US7525105B2ActiveUtilityA1
Laser desorption—electrospray ion (ESI) source for mass spectrometers
Est. expiryMay 3, 2027(~0.8 yrs left)· nominal 20-yr term from priority
Inventors:Viatcheslav V. Kovtoun
H01J 49/0463H01J 49/165
95
PatentIndex Score
29
Cited by
9
References
14
Claims
Abstract
An ion source is disclosed for forming multiply-charged analyte ions from a solid sample. A beam of pulsed radiation is directed onto a portion of the sample to desorb analyte molecules. A retaining structure holding a solvent volume is positioned proximate the sample. Desorbed analyte molecules contact a free surface of the solvent and pass into solution. The solution is then conveyed through an outlet passageway to an electrospray apparatus, which introduces a spray of charged solvent droplets into an ionization chamber.
Claims
exact text as granted — not AI-modified1. An ion source, comprising:
a radiation source configured to direct a radiation beam onto a sample to cause analyte molecules to be desorbed from the sample;
a retaining structure for holding a solvent volume proximate to the sample, such that a portion of the desorbed analyte molecules contact the solvent volume and form a solution containing analyte molecules; and
an outlet passageway for conveying the solution to a spray orifice; and
a voltage source for maintaining at least a portion of the passageway at a potential appropriate for causing charged droplets to be emitted from the spray orifice;
whereby multiply charged analyte ions are formed from the charged droplets.

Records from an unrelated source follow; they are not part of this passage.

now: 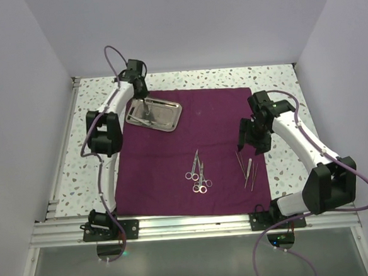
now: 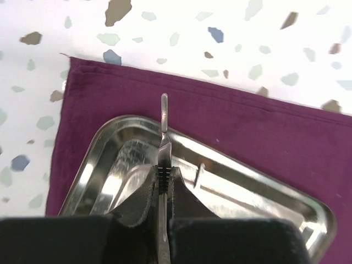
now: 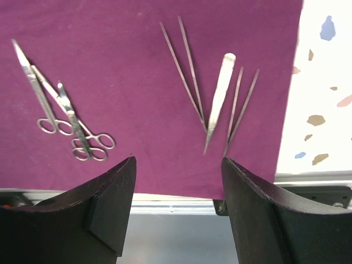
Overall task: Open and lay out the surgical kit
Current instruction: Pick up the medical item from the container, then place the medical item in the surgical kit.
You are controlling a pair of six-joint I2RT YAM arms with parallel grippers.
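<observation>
Left pincer (image 2: 163, 179) is clamped tight on a thin steel instrument (image 2: 163, 118), which pokes straight out from between the pads with its rounded tip beyond the far rim of the steel tray (image 2: 248, 177). Which tool it is can't be made out, since it shows edge-on. The tray sits on the far left corner of the cloth wrap (image 1: 214, 117), and the wrap lies flat and open across the speckled tabletop (image 1: 230, 78).

Over to the right pincer (image 3: 177, 165): its fingers are wide apart with nothing between them, and it hangs above the wrap's right side. Below it lie the tweezers (image 3: 220, 96), three of them (two splayed in thin V shapes and one broader closed piece between), with their points towards the near edge. The scissors (image 3: 69, 124) sit in an overlapping cluster near the middle of the wrap, well apart from the tray, with their finger rings towards the near edge.
</observation>
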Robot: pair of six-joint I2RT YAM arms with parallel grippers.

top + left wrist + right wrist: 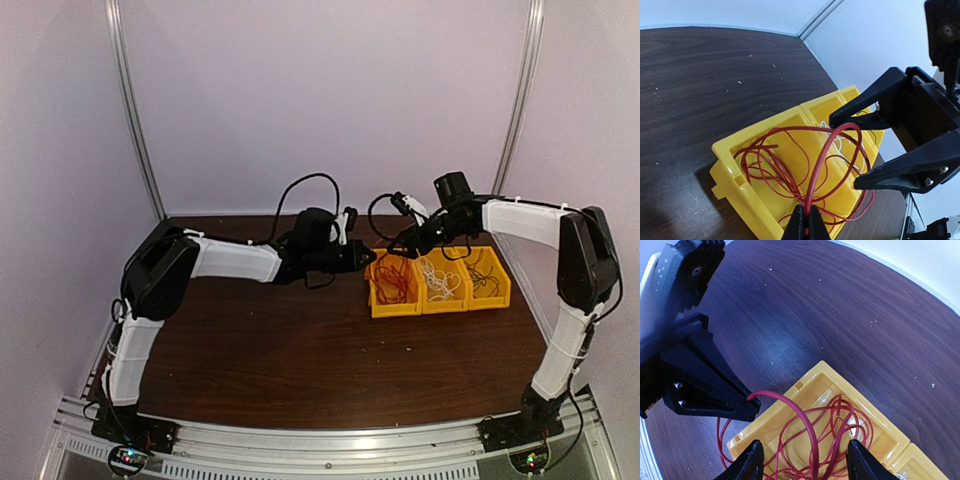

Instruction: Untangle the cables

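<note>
Red cable (818, 165) lies looped in the 9 o'clock bin of the yellow row of bins (395, 310), toward 2 o'clock on the table (300, 350); white cable (440, 280) fills the middle bin, black cable (484, 278) the 3 o'clock one. Your left gripper (805, 227) is clamped on one red strand arching out of its bin. Your right gripper (804, 447) hangs over that bin, jaws spread, gripping nothing.

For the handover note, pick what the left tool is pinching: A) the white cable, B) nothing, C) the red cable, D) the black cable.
C: in the left wrist view the left tool is closed on a thick loop of the red cable, the rest of which lies in the yellow bin.
</note>
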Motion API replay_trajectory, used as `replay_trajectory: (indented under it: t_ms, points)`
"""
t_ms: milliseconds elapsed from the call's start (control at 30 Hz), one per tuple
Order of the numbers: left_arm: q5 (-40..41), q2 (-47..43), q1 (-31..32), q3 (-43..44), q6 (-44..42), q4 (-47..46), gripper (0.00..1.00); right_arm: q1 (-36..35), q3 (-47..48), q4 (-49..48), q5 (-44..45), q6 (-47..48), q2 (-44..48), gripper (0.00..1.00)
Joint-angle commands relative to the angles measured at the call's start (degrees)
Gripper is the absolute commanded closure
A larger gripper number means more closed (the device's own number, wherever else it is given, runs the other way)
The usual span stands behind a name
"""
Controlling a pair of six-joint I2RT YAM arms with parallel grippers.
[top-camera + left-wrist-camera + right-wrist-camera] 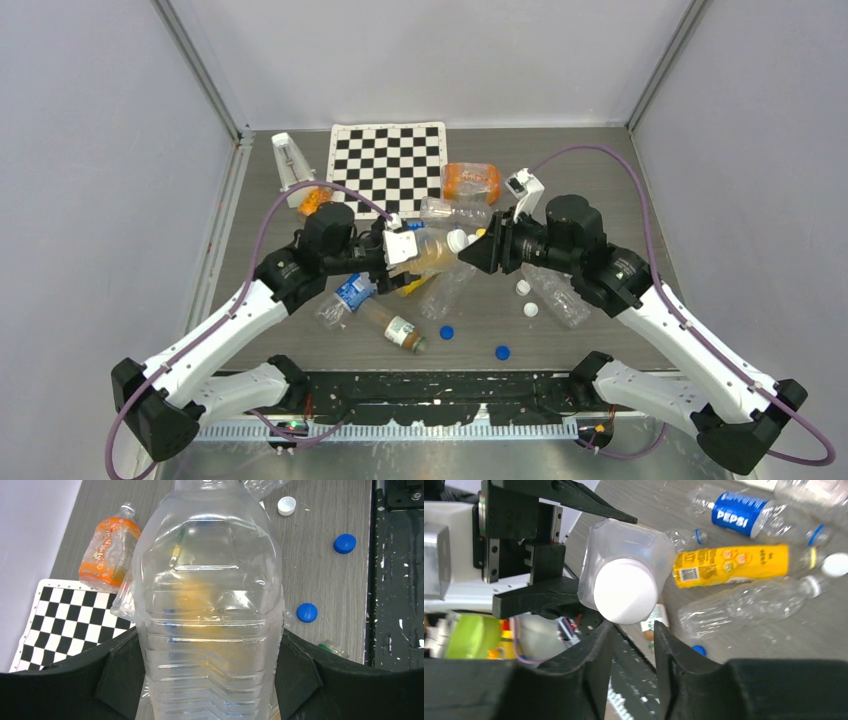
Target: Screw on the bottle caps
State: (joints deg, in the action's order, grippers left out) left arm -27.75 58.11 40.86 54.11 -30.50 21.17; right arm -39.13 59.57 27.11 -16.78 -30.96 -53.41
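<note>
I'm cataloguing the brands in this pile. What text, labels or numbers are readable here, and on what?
"PEPSI": white letters on the blue label of the Pepsi bottle.
Yellow-label bottle: print and barcode too blurred to read.
Orange-label bottle: print too blurred to read.
Nothing else is readable.

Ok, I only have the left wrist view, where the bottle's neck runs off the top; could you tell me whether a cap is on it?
Observer: Yes, the right wrist view shows a round white plastic cap sitting on the neck of the clear ribbed plastic bottle held in the left claw.
Operator: Thank you; is the right claw gripping that cap?
Observer: No; the cap lies just past its fingertips, and the fingers stand slightly apart with nothing between them.
</note>
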Motion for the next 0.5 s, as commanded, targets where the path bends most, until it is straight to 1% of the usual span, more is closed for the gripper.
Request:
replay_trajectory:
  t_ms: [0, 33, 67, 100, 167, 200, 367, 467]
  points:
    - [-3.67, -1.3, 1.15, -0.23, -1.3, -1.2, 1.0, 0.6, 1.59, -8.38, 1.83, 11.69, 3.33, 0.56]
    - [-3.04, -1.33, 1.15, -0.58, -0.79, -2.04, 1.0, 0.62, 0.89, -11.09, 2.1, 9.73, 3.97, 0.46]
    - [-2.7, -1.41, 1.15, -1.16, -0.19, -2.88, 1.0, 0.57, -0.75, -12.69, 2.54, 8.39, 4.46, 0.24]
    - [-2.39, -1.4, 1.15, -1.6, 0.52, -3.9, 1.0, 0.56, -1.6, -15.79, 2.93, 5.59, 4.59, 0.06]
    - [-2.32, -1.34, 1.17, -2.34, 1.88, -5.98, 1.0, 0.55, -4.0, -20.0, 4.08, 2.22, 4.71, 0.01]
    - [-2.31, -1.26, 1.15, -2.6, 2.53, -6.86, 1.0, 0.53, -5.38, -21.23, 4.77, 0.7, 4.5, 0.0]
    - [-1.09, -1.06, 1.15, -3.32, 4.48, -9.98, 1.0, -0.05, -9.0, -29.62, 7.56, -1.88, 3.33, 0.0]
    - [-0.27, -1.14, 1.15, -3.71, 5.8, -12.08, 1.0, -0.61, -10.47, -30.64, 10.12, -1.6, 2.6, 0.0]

2. The ion source of claim 1 , wherein the radiation source comprises a pulsed laser.
3. The ion source of claim 1 , wherein the retaining structure includes a supply conduit for continuously or periodically replenishing the solvent volume.

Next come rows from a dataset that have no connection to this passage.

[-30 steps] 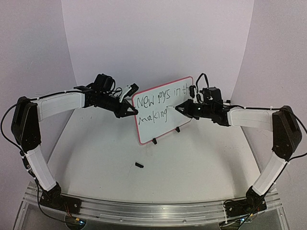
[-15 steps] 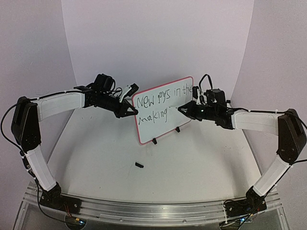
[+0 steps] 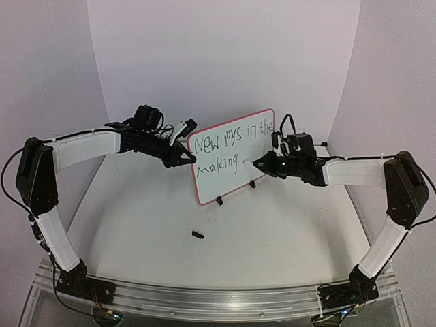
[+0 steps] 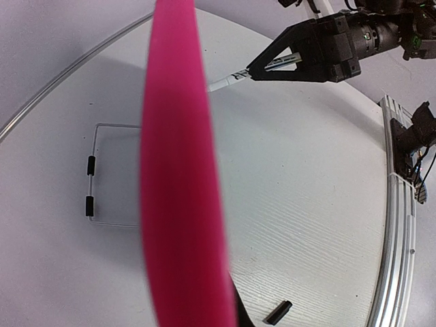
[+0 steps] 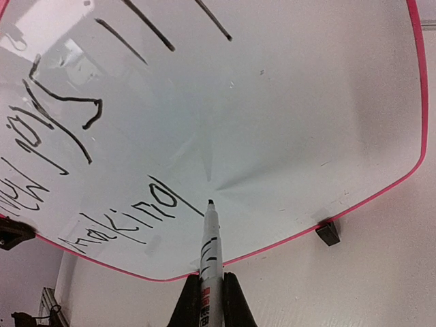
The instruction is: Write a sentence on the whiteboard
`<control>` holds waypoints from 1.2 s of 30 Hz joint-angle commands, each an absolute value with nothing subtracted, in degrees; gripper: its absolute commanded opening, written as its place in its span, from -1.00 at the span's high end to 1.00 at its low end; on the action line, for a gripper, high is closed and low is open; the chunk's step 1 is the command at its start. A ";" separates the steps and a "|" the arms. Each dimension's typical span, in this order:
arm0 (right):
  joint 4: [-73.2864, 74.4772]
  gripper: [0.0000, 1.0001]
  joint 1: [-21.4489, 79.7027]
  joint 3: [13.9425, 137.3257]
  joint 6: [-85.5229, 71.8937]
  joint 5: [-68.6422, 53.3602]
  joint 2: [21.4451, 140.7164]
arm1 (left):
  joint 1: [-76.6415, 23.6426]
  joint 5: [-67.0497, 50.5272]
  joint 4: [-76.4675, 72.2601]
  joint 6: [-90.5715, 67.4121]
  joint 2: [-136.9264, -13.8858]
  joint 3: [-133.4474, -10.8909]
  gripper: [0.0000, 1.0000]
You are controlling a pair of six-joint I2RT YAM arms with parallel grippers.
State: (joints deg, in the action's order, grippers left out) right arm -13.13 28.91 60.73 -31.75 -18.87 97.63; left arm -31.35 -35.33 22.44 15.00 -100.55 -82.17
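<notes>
Since the earlier picture, the right gripper (image 3: 257, 163) has come lower and a little to the left along the whiteboard (image 3: 221, 185), from the height of the upper row down to the end of the lower row. The left arm and the board have kept their place.

We see the whiteboard standing on the table (image 3: 136, 225) between the two arms, on its small black feet, turned a little so that its left side is nearer to us. The left gripper (image 3: 187, 158) has its fingers pressed together on the left edge of the pink frame; in the left wrist view this frame (image 4: 178, 170) runs as a wide pink band through the middle.

The sentence (image 3: 225, 143) is in thin black letters on the upper and left part of the board: we read "New joys in the" in the upper row and "making" below it.

The right gripper pinches a marker (image 5: 210, 252), with one finger on each side of its white barrel. The black tip stands just to the right of the tail of the last letter "g". It is at the surface, but we cannot tell surely if it touches.

A small black piece (image 3: 198, 235) lies on the table in front of the board, well apart from both grippers.
</notes>
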 commanded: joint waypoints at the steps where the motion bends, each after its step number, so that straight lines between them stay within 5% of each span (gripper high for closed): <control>1: -13.66 1.00 28.57 62.74 -31.46 -17.91 98.82 | -33.39 -38.33 30.59 15.14 -102.37 -81.93 1.00; 25: -13.71 1.00 28.59 64.87 -31.02 -17.84 101.61 | -33.40 -38.41 30.50 15.21 -102.77 -82.00 1.00; 36: -12.30 1.00 28.60 58.46 -30.57 -14.47 90.94 | -33.40 -38.20 30.48 14.92 -102.67 -82.00 0.87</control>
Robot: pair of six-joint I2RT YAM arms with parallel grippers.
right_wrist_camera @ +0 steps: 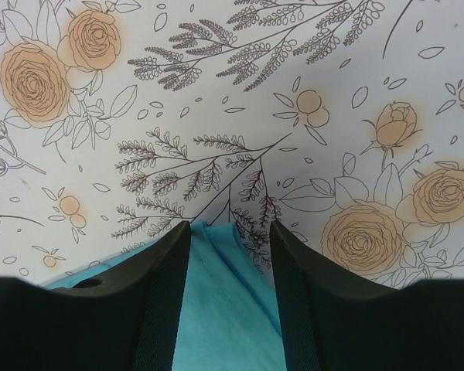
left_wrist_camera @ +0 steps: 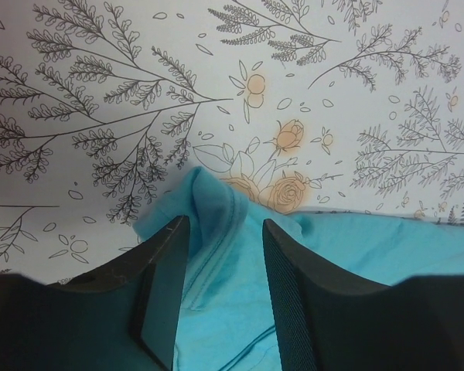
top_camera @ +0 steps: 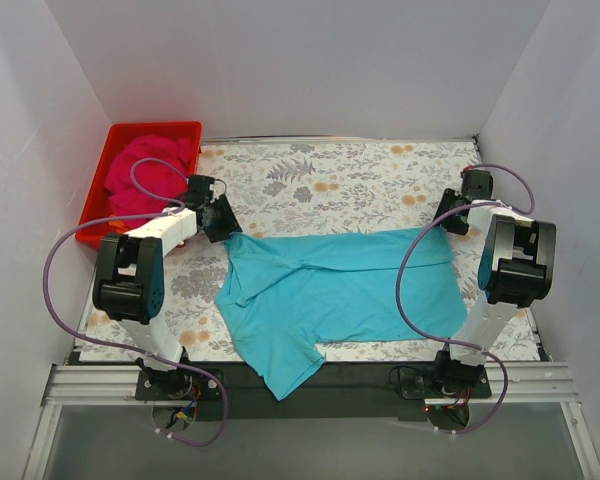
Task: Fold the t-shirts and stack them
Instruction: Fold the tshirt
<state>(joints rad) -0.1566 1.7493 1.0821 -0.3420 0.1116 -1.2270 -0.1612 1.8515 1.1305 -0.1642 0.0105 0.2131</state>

4. The ion source of claim 1 , wherein the retaining structure is configured to hold the solvent volume in the form of a thin film.
5. The ion source of claim 3 , wherein the supply conduit is arranged annularly about the outlet passageway.

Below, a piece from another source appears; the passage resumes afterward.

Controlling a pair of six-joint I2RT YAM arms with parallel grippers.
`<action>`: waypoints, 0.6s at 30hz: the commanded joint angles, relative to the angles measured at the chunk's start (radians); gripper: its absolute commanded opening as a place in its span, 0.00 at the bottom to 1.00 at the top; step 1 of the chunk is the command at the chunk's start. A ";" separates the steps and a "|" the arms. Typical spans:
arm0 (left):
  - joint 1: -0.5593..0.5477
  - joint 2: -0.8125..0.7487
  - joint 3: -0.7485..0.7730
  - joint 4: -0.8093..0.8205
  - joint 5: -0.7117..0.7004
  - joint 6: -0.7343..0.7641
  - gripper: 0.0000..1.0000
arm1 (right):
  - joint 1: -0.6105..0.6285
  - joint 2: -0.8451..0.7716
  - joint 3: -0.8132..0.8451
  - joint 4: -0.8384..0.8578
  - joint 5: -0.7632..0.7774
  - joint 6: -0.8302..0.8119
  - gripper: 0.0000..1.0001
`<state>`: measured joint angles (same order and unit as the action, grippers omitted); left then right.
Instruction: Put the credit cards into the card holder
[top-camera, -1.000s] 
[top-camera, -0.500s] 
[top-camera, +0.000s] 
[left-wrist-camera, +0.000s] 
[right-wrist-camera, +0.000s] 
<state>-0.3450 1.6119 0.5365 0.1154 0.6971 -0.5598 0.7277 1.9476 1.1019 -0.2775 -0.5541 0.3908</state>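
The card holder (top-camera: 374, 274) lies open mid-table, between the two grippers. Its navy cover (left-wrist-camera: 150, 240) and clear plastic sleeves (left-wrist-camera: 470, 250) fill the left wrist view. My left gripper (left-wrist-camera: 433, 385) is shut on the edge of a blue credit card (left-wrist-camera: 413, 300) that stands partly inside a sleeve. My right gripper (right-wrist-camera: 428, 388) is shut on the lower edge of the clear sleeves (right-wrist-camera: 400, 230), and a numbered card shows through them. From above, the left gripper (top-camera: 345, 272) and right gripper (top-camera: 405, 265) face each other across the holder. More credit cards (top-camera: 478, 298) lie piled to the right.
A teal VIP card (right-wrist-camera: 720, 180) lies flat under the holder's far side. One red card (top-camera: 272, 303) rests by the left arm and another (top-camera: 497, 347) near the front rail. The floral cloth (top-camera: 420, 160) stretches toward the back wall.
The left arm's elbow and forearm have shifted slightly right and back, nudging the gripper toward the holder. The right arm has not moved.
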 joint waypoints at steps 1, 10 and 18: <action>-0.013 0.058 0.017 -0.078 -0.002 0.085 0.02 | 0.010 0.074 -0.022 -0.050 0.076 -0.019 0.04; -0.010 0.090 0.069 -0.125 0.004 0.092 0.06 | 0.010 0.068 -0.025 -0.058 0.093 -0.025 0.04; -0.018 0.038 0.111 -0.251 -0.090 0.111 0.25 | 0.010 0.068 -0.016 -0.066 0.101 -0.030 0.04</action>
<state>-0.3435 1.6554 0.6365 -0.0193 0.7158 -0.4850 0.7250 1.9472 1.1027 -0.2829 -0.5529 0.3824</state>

6. The ion source of claim 5 , further comprising a frit disposed in an annular space between the supply conduit and the outlet passageway.
7. The ion source of claim 1 , further comprising a nozzle positioned proximate to a distal end of the outlet passageway, the nozzle being configured to direct a flow of gas at high velocity past the spray orifice to reduce the pressure at the spray orifice in order to draw the solution through the outlet passageway.
8. The ion source of claim 1 , wherein the sample is supported on an adjustably positionable plate.
9. The ion source of claim 1 , wherein the solvent volume and spray orifice are respectively located in first and second regions separated by a partition, and further comprising means for reducing the maintaining the pressure of the second region lower than the pressure of the first region, such that the solution is drawn through the outlet passageway.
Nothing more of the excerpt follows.